- Activity -
The records follow. Count the lines holding "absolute" and give only the number.

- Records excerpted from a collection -
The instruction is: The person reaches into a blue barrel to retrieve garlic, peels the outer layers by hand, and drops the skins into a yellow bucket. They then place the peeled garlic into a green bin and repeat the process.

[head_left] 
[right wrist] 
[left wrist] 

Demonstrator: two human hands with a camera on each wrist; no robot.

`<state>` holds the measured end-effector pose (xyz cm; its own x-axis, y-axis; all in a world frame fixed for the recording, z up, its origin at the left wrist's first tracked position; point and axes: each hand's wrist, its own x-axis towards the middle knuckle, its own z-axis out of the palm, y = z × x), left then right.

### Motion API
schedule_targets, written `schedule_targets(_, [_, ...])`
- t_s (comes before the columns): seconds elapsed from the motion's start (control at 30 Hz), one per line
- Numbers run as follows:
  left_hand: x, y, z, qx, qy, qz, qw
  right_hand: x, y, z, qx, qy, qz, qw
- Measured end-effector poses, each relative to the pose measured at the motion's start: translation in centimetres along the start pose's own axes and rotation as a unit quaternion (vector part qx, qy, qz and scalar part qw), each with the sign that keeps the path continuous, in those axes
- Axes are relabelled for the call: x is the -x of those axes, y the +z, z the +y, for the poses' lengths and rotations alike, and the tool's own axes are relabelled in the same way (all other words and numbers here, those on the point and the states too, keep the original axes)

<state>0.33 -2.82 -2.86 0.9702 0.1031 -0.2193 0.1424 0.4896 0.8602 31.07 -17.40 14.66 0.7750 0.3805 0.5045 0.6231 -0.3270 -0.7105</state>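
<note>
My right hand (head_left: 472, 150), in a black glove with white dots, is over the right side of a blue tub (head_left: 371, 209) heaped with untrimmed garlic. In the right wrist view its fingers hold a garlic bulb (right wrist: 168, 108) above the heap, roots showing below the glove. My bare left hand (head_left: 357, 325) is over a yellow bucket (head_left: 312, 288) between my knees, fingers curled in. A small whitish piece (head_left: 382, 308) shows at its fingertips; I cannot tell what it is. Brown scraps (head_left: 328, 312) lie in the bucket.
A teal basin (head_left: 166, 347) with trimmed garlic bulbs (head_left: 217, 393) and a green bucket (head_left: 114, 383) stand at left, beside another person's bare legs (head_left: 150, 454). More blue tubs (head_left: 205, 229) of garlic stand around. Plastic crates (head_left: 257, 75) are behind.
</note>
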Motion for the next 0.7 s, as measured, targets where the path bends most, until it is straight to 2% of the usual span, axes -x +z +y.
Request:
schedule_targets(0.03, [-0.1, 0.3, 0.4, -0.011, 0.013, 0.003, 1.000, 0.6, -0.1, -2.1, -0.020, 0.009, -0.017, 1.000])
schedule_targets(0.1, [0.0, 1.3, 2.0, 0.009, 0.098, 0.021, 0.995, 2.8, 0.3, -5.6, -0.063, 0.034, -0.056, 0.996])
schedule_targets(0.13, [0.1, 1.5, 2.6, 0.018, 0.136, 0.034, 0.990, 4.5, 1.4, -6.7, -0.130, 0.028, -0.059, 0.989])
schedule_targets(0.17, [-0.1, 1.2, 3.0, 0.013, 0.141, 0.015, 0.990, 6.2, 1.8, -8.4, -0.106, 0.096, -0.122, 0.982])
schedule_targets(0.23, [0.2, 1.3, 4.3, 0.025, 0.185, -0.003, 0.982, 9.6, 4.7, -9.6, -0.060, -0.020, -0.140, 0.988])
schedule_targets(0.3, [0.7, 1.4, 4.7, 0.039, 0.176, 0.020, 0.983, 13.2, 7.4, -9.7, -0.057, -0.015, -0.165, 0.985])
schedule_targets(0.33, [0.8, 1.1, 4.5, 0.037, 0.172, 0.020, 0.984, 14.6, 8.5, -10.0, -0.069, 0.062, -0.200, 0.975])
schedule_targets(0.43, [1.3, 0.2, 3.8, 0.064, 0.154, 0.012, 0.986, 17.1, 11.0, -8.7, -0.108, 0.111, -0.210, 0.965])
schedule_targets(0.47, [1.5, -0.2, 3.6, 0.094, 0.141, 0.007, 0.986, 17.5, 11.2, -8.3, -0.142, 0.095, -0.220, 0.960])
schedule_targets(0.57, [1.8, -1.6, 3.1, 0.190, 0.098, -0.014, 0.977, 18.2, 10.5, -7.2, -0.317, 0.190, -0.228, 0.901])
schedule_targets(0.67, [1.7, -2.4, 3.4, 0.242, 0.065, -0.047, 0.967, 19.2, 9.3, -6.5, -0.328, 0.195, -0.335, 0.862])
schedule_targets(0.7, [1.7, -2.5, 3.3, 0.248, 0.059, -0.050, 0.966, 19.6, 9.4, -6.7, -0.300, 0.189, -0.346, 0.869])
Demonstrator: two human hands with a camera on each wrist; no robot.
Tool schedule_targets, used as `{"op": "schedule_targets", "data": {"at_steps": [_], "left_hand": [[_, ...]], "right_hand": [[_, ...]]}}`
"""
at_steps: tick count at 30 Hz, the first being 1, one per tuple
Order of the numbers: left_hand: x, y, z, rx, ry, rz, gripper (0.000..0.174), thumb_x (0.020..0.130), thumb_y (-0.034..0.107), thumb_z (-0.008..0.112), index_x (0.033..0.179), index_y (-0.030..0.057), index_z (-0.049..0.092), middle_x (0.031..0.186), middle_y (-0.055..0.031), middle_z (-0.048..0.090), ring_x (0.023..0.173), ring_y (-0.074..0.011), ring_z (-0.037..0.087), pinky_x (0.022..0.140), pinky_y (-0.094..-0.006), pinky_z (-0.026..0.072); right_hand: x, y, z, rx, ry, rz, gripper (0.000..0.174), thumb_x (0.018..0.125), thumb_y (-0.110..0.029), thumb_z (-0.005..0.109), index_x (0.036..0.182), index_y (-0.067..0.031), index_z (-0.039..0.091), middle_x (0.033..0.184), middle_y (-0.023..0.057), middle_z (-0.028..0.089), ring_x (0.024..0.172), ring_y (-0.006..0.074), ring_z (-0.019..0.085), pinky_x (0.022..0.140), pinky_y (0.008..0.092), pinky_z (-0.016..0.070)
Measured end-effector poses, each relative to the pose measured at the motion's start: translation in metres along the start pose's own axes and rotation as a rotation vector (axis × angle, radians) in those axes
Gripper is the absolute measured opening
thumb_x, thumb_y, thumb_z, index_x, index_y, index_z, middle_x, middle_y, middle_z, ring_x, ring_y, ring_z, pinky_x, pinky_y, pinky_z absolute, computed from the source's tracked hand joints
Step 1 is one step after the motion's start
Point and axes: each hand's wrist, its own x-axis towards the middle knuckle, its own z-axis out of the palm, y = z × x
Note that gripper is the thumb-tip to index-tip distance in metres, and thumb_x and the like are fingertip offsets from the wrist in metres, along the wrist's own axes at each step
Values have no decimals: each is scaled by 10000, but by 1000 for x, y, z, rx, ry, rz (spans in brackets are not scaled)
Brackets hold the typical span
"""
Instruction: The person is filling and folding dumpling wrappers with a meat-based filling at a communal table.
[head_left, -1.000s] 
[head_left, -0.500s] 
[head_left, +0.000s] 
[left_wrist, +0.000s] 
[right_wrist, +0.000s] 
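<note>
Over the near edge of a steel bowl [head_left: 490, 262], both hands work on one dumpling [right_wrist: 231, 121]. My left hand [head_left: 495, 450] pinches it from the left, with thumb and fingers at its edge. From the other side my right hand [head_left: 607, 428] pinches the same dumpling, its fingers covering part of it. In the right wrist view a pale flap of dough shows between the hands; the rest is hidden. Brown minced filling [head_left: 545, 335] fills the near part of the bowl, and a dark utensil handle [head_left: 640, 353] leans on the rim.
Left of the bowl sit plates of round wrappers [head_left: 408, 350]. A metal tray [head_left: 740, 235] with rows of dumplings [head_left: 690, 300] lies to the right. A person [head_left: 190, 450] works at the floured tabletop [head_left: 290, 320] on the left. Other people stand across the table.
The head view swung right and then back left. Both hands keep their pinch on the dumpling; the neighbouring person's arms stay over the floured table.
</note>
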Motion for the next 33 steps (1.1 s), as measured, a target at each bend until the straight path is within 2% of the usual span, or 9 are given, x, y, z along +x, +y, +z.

- Reply -
2